**Prompt**
Go through the data below and transcribe it exactly. Omit the images.

**Exercise data**

•••••

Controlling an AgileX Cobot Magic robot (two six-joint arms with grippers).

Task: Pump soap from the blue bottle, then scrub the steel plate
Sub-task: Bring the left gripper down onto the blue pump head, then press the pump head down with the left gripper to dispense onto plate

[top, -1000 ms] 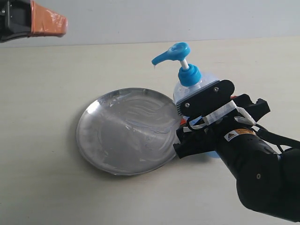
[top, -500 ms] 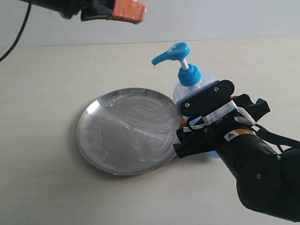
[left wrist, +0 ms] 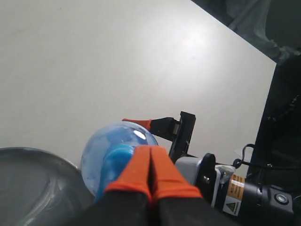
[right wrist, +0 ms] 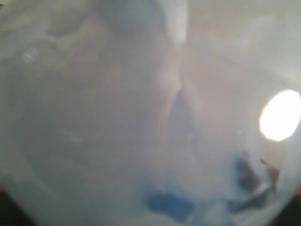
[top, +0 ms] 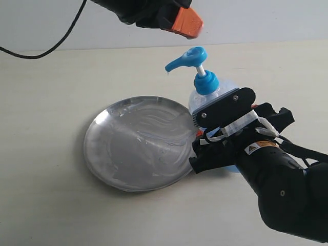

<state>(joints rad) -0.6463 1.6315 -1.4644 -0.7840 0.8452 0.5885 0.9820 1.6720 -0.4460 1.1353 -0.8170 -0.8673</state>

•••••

**Your solution**
Controlling an AgileX Cobot Magic robot (two six-joint arms with grippers).

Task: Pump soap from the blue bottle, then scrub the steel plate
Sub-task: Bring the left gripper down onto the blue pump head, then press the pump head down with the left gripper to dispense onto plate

[top, -1000 ms] 
[top, -500 ms] 
[left wrist, +0 ms] 
[right wrist, +0 ms] 
[top, +0 ms] 

<state>(joints rad) -0.6463 1.6315 -1.4644 -0.7840 0.8452 0.5885 0.9820 1.6720 -0.4460 1.1353 -0.8170 -0.8673</state>

The exercise is now complete.